(What you have to do):
The whole listing below needs to be retyped without a single change.

(Source data):
----
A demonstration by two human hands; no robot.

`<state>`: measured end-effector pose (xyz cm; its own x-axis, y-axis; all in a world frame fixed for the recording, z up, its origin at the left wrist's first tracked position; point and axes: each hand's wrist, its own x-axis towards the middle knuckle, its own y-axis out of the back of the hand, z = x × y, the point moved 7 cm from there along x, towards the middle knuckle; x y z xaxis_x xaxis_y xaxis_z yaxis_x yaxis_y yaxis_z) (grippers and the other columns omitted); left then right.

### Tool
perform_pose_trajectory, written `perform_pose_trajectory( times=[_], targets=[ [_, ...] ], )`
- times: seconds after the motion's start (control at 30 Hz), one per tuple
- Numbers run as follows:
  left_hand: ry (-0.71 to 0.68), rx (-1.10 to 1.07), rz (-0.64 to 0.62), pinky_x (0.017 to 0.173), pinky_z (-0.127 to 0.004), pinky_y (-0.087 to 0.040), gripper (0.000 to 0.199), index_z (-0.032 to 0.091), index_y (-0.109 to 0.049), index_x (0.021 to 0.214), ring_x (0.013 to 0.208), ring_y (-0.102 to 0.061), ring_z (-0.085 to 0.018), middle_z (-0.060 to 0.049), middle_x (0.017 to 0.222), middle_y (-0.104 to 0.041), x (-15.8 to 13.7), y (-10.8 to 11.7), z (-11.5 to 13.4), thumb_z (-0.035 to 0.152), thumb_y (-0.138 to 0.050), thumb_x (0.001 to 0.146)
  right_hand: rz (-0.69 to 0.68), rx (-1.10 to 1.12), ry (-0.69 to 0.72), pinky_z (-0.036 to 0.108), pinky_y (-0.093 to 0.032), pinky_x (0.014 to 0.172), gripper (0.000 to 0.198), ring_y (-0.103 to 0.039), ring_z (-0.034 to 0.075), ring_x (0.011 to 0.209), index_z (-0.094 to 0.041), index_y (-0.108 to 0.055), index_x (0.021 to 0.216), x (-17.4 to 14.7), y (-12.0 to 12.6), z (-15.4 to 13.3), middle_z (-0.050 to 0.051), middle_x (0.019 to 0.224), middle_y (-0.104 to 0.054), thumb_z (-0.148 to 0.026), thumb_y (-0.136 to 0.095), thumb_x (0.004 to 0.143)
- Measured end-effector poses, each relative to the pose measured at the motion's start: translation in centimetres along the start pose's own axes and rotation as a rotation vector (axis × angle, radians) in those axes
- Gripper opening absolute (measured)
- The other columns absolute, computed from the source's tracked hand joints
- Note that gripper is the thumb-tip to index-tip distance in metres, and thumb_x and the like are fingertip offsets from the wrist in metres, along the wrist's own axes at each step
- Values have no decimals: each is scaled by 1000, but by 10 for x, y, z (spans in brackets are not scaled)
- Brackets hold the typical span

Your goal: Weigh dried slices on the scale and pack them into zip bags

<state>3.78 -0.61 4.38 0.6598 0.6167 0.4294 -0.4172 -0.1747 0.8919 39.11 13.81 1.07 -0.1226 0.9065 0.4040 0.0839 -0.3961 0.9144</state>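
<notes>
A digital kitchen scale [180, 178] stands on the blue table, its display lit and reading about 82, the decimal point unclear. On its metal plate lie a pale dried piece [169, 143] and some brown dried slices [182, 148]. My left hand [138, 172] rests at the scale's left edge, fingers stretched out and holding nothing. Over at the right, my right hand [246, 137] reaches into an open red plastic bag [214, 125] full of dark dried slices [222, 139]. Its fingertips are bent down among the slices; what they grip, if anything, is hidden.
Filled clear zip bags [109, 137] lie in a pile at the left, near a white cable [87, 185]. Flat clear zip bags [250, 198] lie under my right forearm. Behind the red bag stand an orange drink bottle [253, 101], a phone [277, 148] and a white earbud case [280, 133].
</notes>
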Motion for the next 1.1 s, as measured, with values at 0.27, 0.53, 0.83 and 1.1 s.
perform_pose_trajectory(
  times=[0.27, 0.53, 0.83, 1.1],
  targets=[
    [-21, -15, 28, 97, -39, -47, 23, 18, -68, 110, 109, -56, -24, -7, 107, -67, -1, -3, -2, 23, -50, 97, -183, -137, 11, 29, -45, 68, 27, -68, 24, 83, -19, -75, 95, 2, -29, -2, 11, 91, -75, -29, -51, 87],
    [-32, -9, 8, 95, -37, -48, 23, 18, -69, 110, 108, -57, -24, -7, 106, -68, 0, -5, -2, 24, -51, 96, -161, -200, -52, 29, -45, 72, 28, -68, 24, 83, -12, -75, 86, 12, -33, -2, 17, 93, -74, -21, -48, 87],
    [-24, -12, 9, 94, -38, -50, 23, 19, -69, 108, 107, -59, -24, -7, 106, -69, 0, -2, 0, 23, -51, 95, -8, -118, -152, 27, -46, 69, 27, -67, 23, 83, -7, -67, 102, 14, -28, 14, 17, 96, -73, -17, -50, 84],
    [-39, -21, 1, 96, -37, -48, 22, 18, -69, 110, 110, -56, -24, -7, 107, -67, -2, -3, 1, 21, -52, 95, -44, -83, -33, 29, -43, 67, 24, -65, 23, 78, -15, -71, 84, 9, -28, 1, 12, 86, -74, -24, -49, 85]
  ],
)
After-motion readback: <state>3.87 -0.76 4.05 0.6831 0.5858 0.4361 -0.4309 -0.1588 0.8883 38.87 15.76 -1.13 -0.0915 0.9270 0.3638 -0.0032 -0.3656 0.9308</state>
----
(Task output):
A demonstration by two human hands; no robot.

`<state>`: measured end-effector pose (xyz cm; its own x-axis, y-axis; all in a world frame fixed for the recording, z up, its origin at the left wrist's first tracked position; point and axes: each hand's wrist, its own x-axis towards the middle knuckle, its own y-axis out of the back of the hand, z = x × y, the point moved 7 cm from there along x, towards the middle knuckle; x y z xaxis_x xaxis_y xaxis_z yaxis_x yaxis_y yaxis_z) (grippers and the other columns omitted); left then right.

### Tool
perform_pose_trajectory, written `perform_pose_trajectory( times=[_], targets=[ [_, ...] ], )`
- times: seconds after the motion's start (control at 30 Hz), one per tuple
- Numbers run as follows:
  left_hand: ry (-0.71 to 0.68), rx (-1.10 to 1.07), rz (-0.64 to 0.62), pinky_x (0.017 to 0.173), pinky_z (-0.127 to 0.004), pinky_y (-0.087 to 0.040), gripper (0.000 to 0.199), index_z (-0.032 to 0.091), index_y (-0.109 to 0.049), index_x (0.021 to 0.214), ring_x (0.013 to 0.208), ring_y (-0.102 to 0.061), ring_z (-0.085 to 0.018), middle_z (-0.060 to 0.049), middle_x (0.017 to 0.222), middle_y (-0.104 to 0.041), x (-15.8 to 13.7), y (-10.8 to 11.7), z (-11.5 to 13.4), thumb_z (-0.035 to 0.152), thumb_y (-0.138 to 0.050), thumb_x (0.001 to 0.146)
  right_hand: rz (-0.69 to 0.68), rx (-1.10 to 1.12), ry (-0.69 to 0.72), pinky_z (-0.036 to 0.108), pinky_y (-0.093 to 0.032), pinky_x (0.014 to 0.172), gripper (0.000 to 0.198), ring_y (-0.103 to 0.039), ring_z (-0.034 to 0.075), ring_x (0.011 to 0.209), index_z (-0.094 to 0.041), index_y (-0.108 to 0.055), index_x (0.021 to 0.216), x (-17.4 to 14.7), y (-12.0 to 12.6), z (-15.4 to 13.3), middle_z (-0.050 to 0.051), middle_x (0.019 to 0.224), middle_y (-0.104 to 0.054), thumb_z (-0.148 to 0.026), thumb_y (-0.136 to 0.095), thumb_x (0.004 to 0.143)
- Measured end-effector poses, each relative to the pose measured at the motion's start: translation in centimetres along the start pose's own axes and rotation as a rotation vector (axis × angle, radians) in those axes
- Gripper opening absolute (measured)
- The other columns absolute, computed from the source's tracked hand joints
- Note that gripper is the thumb-tip to index-tip distance in metres, and thumb_x and the like are fingertip offsets from the wrist in metres, along the wrist's own axes at each step
- Values have no decimals: each is scaled by 1000, but by 10 for x, y, z (spans in brackets are not scaled)
- Brackets hold the typical span

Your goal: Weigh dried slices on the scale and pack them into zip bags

<state>3.78 -0.61 4.38 0.6598 0.6167 0.4294 -0.4172 -0.1747 0.8919 39.11 13.81 1.07 -0.1226 0.9065 0.4040 0.0839 -0.3961 0.9144</state>
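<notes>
A digital kitchen scale [180, 178] stands on the blue table, its display lit and reading about 82, the decimal point unclear. On its metal plate lie a pale dried piece [169, 143] and some brown dried slices [182, 148]. My left hand [138, 172] rests at the scale's left edge, fingers stretched out and holding nothing. Over at the right, my right hand [246, 137] reaches into an open red plastic bag [214, 125] full of dark dried slices [222, 139]. Its fingertips are bent down among the slices; what they grip, if anything, is hidden.
Filled clear zip bags [109, 137] lie in a pile at the left, near a white cable [87, 185]. Flat clear zip bags [250, 198] lie under my right forearm. Behind the red bag stand an orange drink bottle [253, 101], a phone [277, 148] and a white earbud case [280, 133].
</notes>
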Motion for the next 1.1 s, as measured, with values at 0.27, 0.53, 0.83 and 1.1 s.
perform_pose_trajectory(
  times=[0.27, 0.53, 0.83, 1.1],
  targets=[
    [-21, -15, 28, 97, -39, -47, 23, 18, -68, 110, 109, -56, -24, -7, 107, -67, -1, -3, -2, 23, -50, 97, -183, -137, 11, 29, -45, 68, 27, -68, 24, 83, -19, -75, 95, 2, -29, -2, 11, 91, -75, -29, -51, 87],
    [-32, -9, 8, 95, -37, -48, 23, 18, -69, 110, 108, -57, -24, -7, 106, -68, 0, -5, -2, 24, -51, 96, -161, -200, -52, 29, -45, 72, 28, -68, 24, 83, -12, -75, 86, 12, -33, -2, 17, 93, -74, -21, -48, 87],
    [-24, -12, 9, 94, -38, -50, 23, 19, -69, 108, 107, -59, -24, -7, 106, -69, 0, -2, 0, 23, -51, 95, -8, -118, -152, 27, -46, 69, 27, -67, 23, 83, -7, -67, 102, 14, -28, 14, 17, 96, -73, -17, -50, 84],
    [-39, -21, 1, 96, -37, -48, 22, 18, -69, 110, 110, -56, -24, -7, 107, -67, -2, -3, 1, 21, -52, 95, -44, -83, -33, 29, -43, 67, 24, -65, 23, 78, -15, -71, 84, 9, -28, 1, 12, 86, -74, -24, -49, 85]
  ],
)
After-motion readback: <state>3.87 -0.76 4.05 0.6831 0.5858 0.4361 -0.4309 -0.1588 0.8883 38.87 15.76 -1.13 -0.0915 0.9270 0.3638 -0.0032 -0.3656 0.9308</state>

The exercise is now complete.